The records below hold a stretch from the line with "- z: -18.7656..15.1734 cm" through the line with "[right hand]"; return exactly those lines, ends included, and nothing more.
───── ENTRIES PROVIDED ─────
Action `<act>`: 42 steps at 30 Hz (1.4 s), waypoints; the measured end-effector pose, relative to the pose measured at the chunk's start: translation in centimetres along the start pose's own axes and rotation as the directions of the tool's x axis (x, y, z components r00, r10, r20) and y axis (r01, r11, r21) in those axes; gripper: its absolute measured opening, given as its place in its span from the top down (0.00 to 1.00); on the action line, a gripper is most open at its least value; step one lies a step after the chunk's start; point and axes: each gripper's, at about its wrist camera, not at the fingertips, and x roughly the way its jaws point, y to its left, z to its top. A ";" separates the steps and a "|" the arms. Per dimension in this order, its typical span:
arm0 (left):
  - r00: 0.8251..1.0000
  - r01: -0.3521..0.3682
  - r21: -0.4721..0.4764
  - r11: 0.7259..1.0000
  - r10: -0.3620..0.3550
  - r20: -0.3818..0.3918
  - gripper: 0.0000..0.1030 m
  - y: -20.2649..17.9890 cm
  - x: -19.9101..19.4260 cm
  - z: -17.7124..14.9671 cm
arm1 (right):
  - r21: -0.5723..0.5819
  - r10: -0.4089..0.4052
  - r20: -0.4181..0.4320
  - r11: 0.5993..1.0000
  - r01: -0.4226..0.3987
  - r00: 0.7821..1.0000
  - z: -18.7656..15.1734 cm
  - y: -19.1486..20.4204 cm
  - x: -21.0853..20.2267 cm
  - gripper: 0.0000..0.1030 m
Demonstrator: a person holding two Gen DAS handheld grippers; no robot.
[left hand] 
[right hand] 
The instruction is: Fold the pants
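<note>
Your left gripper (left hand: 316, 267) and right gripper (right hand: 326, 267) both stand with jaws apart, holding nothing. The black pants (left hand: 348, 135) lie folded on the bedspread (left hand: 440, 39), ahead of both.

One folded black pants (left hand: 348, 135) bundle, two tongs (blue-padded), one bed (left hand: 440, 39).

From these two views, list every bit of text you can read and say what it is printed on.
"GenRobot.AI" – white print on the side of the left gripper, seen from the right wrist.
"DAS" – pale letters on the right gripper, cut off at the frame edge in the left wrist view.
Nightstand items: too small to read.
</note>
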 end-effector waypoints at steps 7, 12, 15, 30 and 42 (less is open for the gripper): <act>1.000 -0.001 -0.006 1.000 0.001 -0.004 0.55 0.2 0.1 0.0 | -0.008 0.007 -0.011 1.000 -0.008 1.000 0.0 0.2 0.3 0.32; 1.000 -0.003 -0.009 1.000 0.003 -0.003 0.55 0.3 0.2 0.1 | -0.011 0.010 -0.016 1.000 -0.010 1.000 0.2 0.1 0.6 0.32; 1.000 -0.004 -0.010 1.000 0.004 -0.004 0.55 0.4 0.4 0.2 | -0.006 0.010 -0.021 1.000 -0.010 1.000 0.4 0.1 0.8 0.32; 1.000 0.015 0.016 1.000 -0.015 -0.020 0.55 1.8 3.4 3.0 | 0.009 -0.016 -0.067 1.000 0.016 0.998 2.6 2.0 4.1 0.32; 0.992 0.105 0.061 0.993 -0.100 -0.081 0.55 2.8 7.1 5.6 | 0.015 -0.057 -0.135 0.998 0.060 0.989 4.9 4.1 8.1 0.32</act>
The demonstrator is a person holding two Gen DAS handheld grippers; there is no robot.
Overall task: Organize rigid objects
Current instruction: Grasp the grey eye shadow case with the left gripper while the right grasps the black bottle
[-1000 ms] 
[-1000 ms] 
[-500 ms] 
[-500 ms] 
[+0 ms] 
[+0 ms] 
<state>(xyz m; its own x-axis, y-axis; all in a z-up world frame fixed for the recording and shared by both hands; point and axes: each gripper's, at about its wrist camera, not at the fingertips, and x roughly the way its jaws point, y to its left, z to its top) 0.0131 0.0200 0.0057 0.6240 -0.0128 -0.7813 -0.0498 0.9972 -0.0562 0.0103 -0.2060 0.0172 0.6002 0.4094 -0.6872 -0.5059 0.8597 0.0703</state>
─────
- ANSWER TO THE PROBLEM:
  - z: -18.7656..15.1734 cm
  - y: -19.1486..20.4204 cm
  - x: -21.0853..20.2267 cm
  - gripper: 0.0000..0.1030 m
Demonstrator: a person holding two Gen DAS handheld grippers; no robot.
[left hand] 
[right hand] 

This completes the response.